Exercise objective
Would you repeat all of the records underneath, exactly as written?

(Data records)
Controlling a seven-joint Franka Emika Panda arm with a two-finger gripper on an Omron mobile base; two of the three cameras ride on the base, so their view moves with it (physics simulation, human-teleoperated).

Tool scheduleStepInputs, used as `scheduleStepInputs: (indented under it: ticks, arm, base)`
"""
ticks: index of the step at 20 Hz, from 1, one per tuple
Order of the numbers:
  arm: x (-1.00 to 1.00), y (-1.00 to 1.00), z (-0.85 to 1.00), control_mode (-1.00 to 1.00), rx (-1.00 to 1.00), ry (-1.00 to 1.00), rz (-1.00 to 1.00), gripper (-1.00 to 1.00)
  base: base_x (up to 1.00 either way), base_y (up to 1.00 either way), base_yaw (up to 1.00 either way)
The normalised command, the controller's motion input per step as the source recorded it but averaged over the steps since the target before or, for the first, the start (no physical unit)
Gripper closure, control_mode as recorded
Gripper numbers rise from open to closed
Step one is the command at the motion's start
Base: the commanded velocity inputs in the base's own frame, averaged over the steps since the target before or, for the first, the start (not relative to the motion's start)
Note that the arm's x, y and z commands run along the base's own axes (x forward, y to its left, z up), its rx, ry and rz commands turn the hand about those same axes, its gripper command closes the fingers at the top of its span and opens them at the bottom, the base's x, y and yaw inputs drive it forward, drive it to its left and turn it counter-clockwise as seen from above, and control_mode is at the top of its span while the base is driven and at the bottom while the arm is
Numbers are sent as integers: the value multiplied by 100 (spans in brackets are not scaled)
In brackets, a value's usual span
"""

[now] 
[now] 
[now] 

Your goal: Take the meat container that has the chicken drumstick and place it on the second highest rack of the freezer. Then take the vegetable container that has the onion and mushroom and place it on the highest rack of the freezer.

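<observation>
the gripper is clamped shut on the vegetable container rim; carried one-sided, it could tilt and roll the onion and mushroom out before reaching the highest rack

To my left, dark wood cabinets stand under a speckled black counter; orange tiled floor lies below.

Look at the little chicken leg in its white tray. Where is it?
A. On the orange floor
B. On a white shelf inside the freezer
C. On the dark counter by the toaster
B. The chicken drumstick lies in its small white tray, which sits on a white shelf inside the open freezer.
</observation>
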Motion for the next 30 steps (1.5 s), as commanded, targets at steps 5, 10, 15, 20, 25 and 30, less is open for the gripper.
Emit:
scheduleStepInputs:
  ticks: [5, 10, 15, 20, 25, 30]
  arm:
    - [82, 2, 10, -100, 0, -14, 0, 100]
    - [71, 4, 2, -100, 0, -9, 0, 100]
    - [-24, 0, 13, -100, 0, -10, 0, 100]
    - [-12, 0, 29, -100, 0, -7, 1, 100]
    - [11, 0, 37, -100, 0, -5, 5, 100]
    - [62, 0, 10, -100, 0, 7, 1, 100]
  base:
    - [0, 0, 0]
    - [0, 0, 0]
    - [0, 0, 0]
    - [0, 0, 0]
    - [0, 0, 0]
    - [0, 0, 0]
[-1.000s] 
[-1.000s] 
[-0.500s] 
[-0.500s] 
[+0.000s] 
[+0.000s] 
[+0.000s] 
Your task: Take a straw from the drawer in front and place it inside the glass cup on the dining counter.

Answer below
Controlling a seven-joint Franka Emika Panda arm with a two-finger gripper on an Omron mobile base; two of the three cameras ride on the base, so their view moves with it (physics simulation, human-teleoperated).

Tool scheduleStepInputs, used as `scheduleStepInputs: (indented under it: ticks, arm, base)`
"""
ticks: index of the step at 20 Hz, from 1, one per tuple
Order of the numbers:
  arm: x (-1.00 to 1.00), y (-1.00 to 1.00), z (-0.85 to 1.00), control_mode (-1.00 to 1.00), rx (-1.00 to 1.00), ry (-1.00 to 1.00), rz (-1.00 to 1.00), gripper (-1.00 to 1.00)
  base: base_x (up to 1.00 either way), base_y (up to 1.00 either way), base_yaw (up to 1.00 either way)
The normalised command, the controller's motion input per step as the source recorded it but averaged over the steps since the target before or, for the first, the start (no physical unit)
Gripper closure, control_mode as recorded
Gripper numbers rise from open to closed
Step one is the command at the motion's start
Base: the commanded velocity inputs in the base's own frame, averaged over the steps since the target before or, for the first, the start (not relative to the motion's start)
Note that the arm's x, y and z commands run along the base's own axes (x forward, y to its left, z up), its rx, ry and rz commands turn the hand about those same axes, its gripper command closes the fingers at the top of its span and opens them at the bottom, the base's x, y and yaw inputs drive it forward, drive it to its left and turn it counter-clockwise as seen from above, and control_mode is at the top of its span while the base is driven and at the bottom while the arm is
Numbers are sent as integers: the value multiplied by 100 (spans in brackets are not scaled)
In brackets, a value's usual span
"""

[now] 
[now] 
[now] 

Your goal: Take the meat container that has the chicken drumstick and place it on the second highest rack of the freezer. Then take the vegetable container that has the onion and mushroom and place it on the highest rack of the freezer.

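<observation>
the gripper is clamped shut on the vegetable container rim; carried one-sided, it could tilt and roll the onion and mushroom out before reaching the highest rack

To my left, dark wood cabinets stand under a speckled black counter; orange tiled floor lies below.

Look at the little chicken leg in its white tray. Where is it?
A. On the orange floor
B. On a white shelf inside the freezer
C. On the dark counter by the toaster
B. The chicken drumstick lies in its small white tray, which sits on a white shelf inside the open freezer.
</observation>
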Motion for the next 30 steps (1.5 s), as commanded, targets at steps 5, 10, 15, 20, 25 and 30, less is open for the gripper.
Emit:
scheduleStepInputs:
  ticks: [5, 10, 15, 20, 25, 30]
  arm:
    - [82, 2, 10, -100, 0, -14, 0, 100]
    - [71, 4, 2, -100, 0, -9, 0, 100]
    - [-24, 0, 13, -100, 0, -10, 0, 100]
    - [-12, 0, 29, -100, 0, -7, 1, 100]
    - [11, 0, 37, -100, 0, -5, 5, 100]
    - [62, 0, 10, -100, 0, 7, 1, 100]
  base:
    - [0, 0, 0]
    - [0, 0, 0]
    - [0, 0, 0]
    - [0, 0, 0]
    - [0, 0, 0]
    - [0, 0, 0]
[-1.000s] 
[-1.000s] 
[-0.500s] 
[-0.500s] 
[+0.000s] 
[+0.000s] 
[+0.000s] 
Your task: Take a straw from the drawer in front and place it inside the glass cup on the dining counter.

Work on this exercise has been finished.